The best experimental music on Bandcamp: November 2021

By Marc Masters December 01, 2021

All kinds of experimental music can be found on Bandcamp: free jazz, avant-rock, dense noise, borderline electronics, deconstructed folk, abstract oral creation, and much more. If an artist is trying something new with an established form or completely inventing a new one, there’s a good chance they’ll do it on Bandcamp.

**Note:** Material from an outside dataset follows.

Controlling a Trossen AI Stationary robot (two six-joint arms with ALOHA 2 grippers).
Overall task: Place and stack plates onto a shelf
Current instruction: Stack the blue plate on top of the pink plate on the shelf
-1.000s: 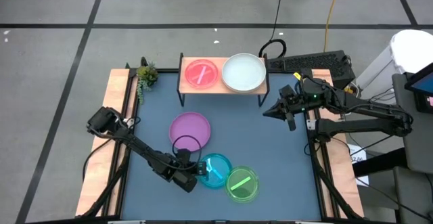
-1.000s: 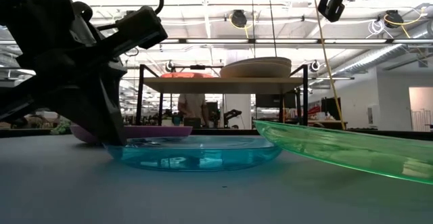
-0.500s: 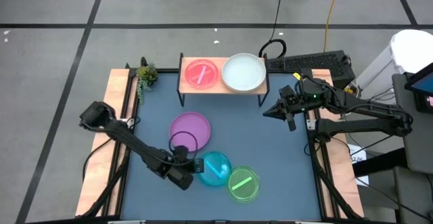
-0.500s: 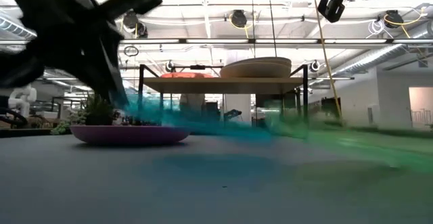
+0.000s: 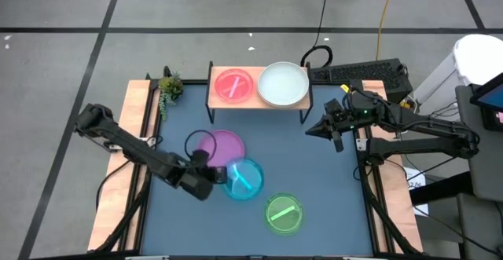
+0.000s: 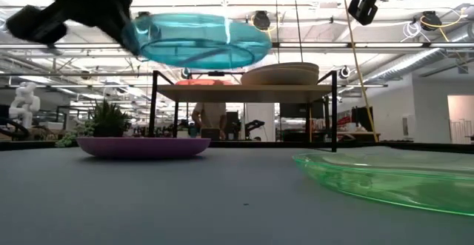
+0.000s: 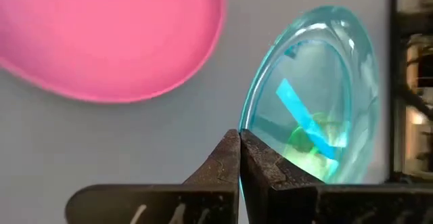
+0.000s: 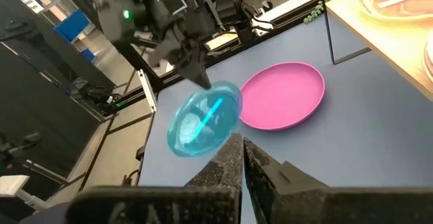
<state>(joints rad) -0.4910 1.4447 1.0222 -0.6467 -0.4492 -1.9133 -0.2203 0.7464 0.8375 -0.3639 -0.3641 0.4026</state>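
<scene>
While level, blue plate [image 6: 196, 40] hangs from left tool [image 5: 214, 176].

Left gripper [image 5: 214, 175] pinches the rim of a small plate [image 5: 244, 178] held clear above the table [image 5: 330, 189], plate extending ahead of the jaws. Beside the jaws, a large plate [image 5: 224, 144] lies on the table. Another small plate [image 5: 282, 213] lies beyond the held one. Shelf [image 5: 258, 101] stands at the far edge, carrying two plates [image 5: 233, 85] side by side. Right gripper [image 5: 310, 130] hangs near the shelf's end, its fingers together.
</scene>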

Each month, Marc Masters selects some of the best releases from this broad exploratory spectrum. The November selection includes zoned loops, Bollywood-inspired abstractions, noise as stand-up comedy, and a reissue of recordings from the installation of an eight-foot-tall book.

Kyle Bruckmann
Mesmerics / Hindsight A
Mesmerics / Hindsight B



San Francisco oboist Kyle Bruckmann has forged a formidable discography over the past decades, but the two-part album titled Mesmeric / Retrospective is his first solo effort made only with electronics. It feels like a fresh start, as his dizzying explorations on two discs are a bit like a child let loose in a candy store. The first half features longer tracks, filled with hyperactive tones that dive, splash and scream.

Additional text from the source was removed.